Give £4.59 or equivalent to Christian Aid here and I will post you one!

If more than five of you want an apple cosy, those from six on can send me £4.59 (I have no idea how this would work from the States or France or New Zealand or Australia) and I will take out the postal charge and give the rest to Christian Aid.

If hundreds of cosyless apple eaters want one I shall open an etsy shop and make like a real crafter, with Paypal and everything, and Mise's magazine people will flock to my stall to source this new must-have commodity.

If no-one wants one I shall delete this post, slink away with the biscuit tin, and watch TV instead... (And put the ribbon on my paper bunting and finally sort out that giveaway before even thinking about doing another one!)

The Apple Cosy Collective Experiment

So. Last week Angela emails me a link to the fabulous http://www.clothkits.co.uk/ where they are selling OUR APPLE COSIES for £9.19. I know! (Click on the photo to proceed with clothkits, but you should probably read on first!)

So. What with the proliferation of cosies of all shapes and sizes for all types of fruit, I propose that you get yours right here or at Pom Pom's for half the price. Guaranteed!

Mine will shortly be sporting leaves as well, because I'm working on leaves for my daisy chain project. And Pom can obviously cater for the bespoke fruit market. Although, Mise, I'm still working on designs for the cherry cosies....

ps We are running into translation troubles, which appear to favour cozy in the Land of the Free and cosy in the Frozen North. Just to clarify!

Monday, 4 July 2011

Greatitudes 405-417

It's been a happy, clappy strawberry weekend! And sunny, sunny, so sunny, so not typically northern Irishly sunny but lovely! So obviously we rushed straight to the beach with wetsuits (sunny, but water still and always glacial) and suns' first bodyboards, bought in preparation for The Approaching Annual Adventure.

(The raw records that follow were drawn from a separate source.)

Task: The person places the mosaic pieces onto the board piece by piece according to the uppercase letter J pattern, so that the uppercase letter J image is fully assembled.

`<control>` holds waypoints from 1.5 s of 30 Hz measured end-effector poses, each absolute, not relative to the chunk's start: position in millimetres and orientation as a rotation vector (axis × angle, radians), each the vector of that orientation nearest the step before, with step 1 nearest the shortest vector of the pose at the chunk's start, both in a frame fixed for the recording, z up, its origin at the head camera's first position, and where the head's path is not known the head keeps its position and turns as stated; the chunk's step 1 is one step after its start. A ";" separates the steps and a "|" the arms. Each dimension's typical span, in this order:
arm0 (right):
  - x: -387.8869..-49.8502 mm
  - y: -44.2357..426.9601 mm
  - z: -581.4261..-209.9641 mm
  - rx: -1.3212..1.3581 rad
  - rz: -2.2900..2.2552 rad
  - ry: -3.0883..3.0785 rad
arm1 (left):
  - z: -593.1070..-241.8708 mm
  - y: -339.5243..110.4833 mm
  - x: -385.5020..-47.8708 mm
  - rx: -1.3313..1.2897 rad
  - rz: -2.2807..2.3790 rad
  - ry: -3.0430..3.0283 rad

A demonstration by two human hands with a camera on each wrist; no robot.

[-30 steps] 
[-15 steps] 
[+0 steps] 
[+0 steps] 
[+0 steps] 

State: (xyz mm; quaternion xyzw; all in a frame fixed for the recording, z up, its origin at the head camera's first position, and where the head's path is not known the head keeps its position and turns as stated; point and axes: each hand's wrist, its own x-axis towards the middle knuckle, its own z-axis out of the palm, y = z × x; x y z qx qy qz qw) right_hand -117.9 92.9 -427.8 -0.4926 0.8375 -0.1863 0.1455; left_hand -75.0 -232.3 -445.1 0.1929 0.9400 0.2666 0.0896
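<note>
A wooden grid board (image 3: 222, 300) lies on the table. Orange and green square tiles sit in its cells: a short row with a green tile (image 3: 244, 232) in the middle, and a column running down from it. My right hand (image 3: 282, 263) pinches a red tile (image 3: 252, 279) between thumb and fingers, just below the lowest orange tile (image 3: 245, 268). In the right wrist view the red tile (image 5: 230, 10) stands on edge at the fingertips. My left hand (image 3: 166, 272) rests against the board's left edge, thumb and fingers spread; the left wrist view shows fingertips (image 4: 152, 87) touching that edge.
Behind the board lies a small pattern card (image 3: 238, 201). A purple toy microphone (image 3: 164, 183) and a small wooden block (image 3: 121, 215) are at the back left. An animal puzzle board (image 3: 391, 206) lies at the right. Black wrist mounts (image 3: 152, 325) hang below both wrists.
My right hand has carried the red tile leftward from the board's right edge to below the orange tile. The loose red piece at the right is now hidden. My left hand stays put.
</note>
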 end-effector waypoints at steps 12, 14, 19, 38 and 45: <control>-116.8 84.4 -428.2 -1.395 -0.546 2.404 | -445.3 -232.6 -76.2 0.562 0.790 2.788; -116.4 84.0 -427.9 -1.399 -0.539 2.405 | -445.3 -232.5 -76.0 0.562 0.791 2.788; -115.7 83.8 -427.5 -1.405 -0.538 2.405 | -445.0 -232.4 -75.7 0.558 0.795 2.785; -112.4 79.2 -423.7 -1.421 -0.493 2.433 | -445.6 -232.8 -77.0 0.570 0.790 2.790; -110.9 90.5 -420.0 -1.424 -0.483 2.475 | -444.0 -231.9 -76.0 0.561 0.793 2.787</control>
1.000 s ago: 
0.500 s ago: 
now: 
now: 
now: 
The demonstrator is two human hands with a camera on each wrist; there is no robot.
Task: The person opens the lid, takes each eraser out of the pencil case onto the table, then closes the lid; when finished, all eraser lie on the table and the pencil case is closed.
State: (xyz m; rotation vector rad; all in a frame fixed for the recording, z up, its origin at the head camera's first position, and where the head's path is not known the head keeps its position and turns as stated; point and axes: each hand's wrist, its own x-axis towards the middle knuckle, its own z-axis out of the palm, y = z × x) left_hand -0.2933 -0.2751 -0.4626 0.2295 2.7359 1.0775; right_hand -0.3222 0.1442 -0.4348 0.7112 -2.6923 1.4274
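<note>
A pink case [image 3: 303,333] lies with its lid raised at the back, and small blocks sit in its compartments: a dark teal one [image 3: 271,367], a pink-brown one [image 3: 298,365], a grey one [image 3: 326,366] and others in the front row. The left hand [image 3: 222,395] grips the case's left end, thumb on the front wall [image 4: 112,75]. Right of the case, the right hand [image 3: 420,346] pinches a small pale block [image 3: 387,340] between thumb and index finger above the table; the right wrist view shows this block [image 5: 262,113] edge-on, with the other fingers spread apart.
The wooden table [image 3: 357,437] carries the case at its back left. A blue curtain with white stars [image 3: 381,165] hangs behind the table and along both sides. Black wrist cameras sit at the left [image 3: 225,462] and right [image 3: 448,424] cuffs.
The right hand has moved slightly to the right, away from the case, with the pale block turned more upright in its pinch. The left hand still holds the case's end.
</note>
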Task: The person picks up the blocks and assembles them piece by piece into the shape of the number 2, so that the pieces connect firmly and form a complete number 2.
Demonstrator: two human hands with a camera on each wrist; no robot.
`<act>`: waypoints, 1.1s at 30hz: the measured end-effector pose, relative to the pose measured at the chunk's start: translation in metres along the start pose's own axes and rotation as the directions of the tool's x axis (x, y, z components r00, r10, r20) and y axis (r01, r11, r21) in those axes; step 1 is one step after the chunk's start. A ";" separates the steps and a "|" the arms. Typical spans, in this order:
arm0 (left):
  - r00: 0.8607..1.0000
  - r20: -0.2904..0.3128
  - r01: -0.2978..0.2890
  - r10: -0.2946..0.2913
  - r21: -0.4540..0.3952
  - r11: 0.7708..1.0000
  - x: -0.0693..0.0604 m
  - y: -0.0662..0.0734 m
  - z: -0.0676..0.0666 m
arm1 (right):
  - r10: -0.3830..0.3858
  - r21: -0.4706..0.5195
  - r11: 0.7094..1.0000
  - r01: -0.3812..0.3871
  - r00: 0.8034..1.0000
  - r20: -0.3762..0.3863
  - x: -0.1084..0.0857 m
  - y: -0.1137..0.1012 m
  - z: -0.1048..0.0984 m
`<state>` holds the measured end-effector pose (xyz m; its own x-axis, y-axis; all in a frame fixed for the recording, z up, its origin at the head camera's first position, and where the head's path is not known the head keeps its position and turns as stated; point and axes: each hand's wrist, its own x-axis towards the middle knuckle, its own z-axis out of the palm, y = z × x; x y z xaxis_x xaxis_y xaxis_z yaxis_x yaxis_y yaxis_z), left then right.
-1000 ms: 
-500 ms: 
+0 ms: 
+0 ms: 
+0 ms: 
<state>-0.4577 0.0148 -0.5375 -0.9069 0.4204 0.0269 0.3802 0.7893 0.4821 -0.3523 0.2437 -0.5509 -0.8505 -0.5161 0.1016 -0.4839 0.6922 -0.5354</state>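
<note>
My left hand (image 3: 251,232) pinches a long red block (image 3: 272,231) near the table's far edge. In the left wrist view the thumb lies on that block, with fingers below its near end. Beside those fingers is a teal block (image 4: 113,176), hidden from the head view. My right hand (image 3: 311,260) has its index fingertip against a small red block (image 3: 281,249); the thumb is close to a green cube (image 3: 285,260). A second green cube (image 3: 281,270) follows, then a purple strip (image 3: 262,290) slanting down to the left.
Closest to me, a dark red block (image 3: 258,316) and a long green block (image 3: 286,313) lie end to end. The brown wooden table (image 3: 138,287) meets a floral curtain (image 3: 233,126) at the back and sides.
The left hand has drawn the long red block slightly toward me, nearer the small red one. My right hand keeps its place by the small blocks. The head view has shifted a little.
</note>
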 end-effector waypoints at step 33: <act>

Then later we left the house without suns. I know! We dropped past Cooking Catherine's with small birthday things, on our way into town with neither plan nor purpose! So fifty percent of them came too, and we ended up eventually, after a meandering through the fabulous cathedral Quarter, at Bert's Bar. Driver's No-jito- you have to be here drinking this before the turning of the next millenium.

And all day yesterday we pottered around Ireland's biggest Christian festival- not quite Glasto, but actually there will be more of Glasto-ness later in the summer- plans for crochet daisy chain headbands are afoot/ahand/ahead...

Happy, clappy, sunny strawberry weekend- oh the sheer joy of listening to the Rend Collective Experiment. We've just downloaded the Organic Family Hymnal so will be listening to them indefinitely!

Friday, 1 July 2011

Bean Birthday

The last things I made for 30 days of making were three little felt brooches to take with me to the Coffee Bean Deli yesterday. I have a group of three truly fabulous friends who are there most days, and I try to be there once a week, because life is definitely better when I do! We loosely describe ourselves as Bean Craftin' because sometimes we bring out our projects.... Mostly I drink green tea and admire their projects!

When the relevant time comes along we celebrate Bean Birthdays, with bunting, cake and present tailored to the individual Beanie. Thursday was for moi! My birthday is not quite yet, but the absence of in-school strawberries makes for a more relaxing time!

Cupcakes everywhere. Red velvet ones, and excellently good ones at that. Apparently the ingredients were a compilation of various recipes but the technique is all Jamie Oliver, from the summer magazine. Queen Niqi in charge on that one, so obviously very high standard achieved! Thank you to all!